MANTRASCO, and the three private respondents who owned the rest, at 100 shares each, deposited all
their shares with the Trustees. The trust agreement provided that upon Reese’s death MANTRASCO
shall purchase Reese’s shares. The trust agreement was executed in view of Reese’s desire that upon his
death the Company would continue under the management of respondents. Upon Reese’s death and
partial payment by the company of Reeses’s share, a new certificate was issued in the name of
MANTRASCO, and the certificate indorsed to the Trustees. Subsequently, the stockholders reverted the
24,700 shares in the Treasury to the capital account of the company as stock dividends to be distributed
to the stockholders. When the entire purchase price of Reese’s interest in the company was paid in full
by the latter, the trust agreement was terminated, and the shares held in trust were delivered to the
company.

The Bureau of Internal Revenue concluded that the distribution of the 24,700 shares of Reese as stock
dividends was in effect a distribution of the "assets or property of the corporation." It therefore
assessed respondents for deficiency income taxes as well as for fraud penalty and interest charges.
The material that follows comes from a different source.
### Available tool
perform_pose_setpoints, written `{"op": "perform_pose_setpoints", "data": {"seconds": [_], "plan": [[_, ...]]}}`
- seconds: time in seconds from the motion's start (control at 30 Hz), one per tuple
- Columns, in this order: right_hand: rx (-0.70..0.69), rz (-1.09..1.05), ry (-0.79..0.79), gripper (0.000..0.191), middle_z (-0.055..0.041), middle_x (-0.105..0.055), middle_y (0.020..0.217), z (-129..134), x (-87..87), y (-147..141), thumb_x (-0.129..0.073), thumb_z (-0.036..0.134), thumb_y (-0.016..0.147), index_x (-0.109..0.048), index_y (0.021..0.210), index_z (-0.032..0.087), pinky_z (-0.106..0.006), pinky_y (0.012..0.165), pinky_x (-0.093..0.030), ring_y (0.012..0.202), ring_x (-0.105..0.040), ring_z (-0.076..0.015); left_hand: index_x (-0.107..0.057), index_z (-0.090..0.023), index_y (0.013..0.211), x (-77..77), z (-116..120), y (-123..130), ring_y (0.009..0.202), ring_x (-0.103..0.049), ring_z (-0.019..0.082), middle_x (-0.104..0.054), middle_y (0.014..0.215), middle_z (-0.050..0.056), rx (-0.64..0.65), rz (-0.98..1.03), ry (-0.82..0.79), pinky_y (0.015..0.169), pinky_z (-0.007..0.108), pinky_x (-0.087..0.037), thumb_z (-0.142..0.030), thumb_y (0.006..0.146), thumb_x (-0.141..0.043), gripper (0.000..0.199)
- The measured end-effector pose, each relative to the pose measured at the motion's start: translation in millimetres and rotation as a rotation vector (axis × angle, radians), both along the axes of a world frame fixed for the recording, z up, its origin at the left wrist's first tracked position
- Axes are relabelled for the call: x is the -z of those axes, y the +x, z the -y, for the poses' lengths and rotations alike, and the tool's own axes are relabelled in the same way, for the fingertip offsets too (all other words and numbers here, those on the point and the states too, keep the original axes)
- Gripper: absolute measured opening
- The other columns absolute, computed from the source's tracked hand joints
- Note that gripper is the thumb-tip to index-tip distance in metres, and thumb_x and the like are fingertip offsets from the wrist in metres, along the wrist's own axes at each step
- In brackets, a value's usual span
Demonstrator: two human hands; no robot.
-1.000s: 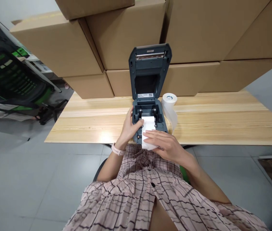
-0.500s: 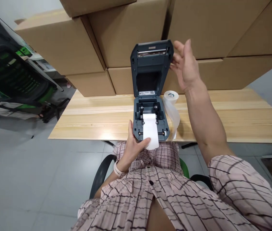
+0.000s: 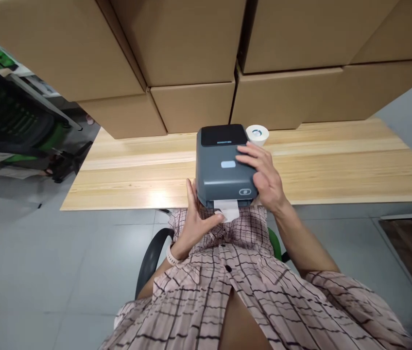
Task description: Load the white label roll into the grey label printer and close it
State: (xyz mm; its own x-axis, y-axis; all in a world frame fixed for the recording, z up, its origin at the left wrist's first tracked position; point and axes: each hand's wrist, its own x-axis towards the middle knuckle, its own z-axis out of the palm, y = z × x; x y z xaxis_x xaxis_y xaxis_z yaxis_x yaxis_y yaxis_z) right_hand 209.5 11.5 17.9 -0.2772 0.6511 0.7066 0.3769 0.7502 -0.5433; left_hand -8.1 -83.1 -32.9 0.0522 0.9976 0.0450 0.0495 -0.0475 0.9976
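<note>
A dark grey label printer (image 3: 211,170) sits at the table's front edge with its lid down. A white label strip (image 3: 231,211) sticks out of its front slot. My left hand (image 3: 198,221) is at the printer's front left corner, its thumb pressing the end of the strip and its other fingers up along the side, partly hidden. On the lid's right side rests my right hand (image 3: 264,175), fingers spread over the top and nothing gripped. Just behind it stands a roll of white labels (image 3: 258,134), its loose tail hidden by the printer and hand.
Stacked cardboard boxes (image 3: 191,109) line the back of the wooden table (image 3: 136,170). To the left are a dark office chair (image 3: 12,107) and part of another person's leg (image 3: 9,167). A chair armrest (image 3: 155,253) is beside my lap.
The printer's lid has swung down from upright to closed. My right hand came down with it onto the top. My left thumb stays at the label strip.
</note>
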Motion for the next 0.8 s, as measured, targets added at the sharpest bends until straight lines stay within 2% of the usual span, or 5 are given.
{"op": "perform_pose_setpoints", "data": {"seconds": [0.2, 0.4, 0.67, 0.73, 0.8], "plan": [[0.056, 0.084, -0.093, 0.038, -0.0023, -0.06, 0.158, 23.3, 25.0, 4.1, -0.046, 0.035, 0.109, -0.067, 0.141, 0.033, -0.061, 0.13, -0.035, 0.158, -0.042, -0.0311, -0.003, -0.044, 0.17, -0.4, -17.1, -9.5, 0.17, -0.013, 0.033, -0.009, 0.183, 0.006, -0.072, 0.069, 0.103, 0.137, 0.053, -0.023, -0.079, 0.092, -0.057, 0.102], [0.111, 0.076, -0.062, 0.041, 0.0009, -0.057, 0.161, 32.7, 31.6, -2.4, -0.043, 0.029, 0.109, -0.063, 0.144, 0.035, -0.06, 0.13, -0.037, 0.158, -0.042, -0.028, -0.025, -0.038, 0.167, -16.8, -36.0, 4.6, 0.167, -0.023, 0.033, -0.026, 0.179, 0.007, -0.144, 0.069, 0.023, 0.137, 0.052, -0.025, -0.063, 0.095, -0.066, 0.086], [0.165, -0.013, -0.022, 0.044, 0.0033, -0.056, 0.162, 33.2, 42.9, -12.3, -0.035, 0.028, 0.11, -0.065, 0.141, 0.036, -0.06, 0.13, -0.038, 0.159, -0.041, -0.0267, -0.035, -0.034, 0.162, -16.7, -33.4, 3.7, 0.164, -0.031, 0.032, -0.034, 0.175, 0.007, -0.143, 0.03, 0.08, 0.131, 0.046, -0.036, -0.062, 0.094, -0.068, 0.08], [0.161, 0.003, -0.028, 0.044, 0.0031, -0.056, 0.162, 33.3, 41.3, -11.8, -0.037, 0.026, 0.109, -0.064, 0.142, 0.036, -0.059, 0.13, -0.038, 0.159, -0.041, -0.0262, -0.043, -0.036, 0.157, -13.0, -20.8, -3.0, 0.157, -0.042, 0.03, -0.043, 0.169, 0.007, -0.21, 0.007, 0.079, 0.125, 0.045, -0.044, -0.06, 0.093, -0.072, 0.074], [0.152, 0.015, -0.035, 0.043, 0.003, -0.056, 0.161, 33.7, 38.6, -11.1, -0.038, 0.024, 0.109, -0.064, 0.141, 0.036, -0.06, 0.13, -0.038, 0.159, -0.042, -0.0263, -0.064, -0.032, 0.135, -8.3, -4.1, -8.0, 0.129, -0.065, 0.026, -0.066, 0.141, 0.007, -0.333, -0.009, 0.09, 0.106, 0.041, -0.056, -0.058, 0.095, -0.069, 0.048]]}}
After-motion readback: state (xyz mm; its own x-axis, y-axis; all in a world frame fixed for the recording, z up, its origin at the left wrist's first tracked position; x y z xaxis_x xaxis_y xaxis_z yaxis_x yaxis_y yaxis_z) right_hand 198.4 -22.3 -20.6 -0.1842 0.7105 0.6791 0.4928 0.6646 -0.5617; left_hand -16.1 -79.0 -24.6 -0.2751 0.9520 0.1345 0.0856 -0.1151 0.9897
The
Court of Tax Appeals absolved respondent from any liability for receiving the questioned stock dividends
on the ground that their respective one-third interest in the Company remained the same before and
after the declaration of the stock dividends and only the number of shares held by each of them had
changed.

On a petition for review, the Supreme Court held that the newly acquired shares were not treasury
shares; their declaration as treasury stock dividends was a complete nullity and that the assessment by
the Commissioner of fraud penalty and the imposition of interest charges pursuant to the provision of
the Tax Code were made in accordance with law.
Judgment of the Court of Tax Appeals se aside.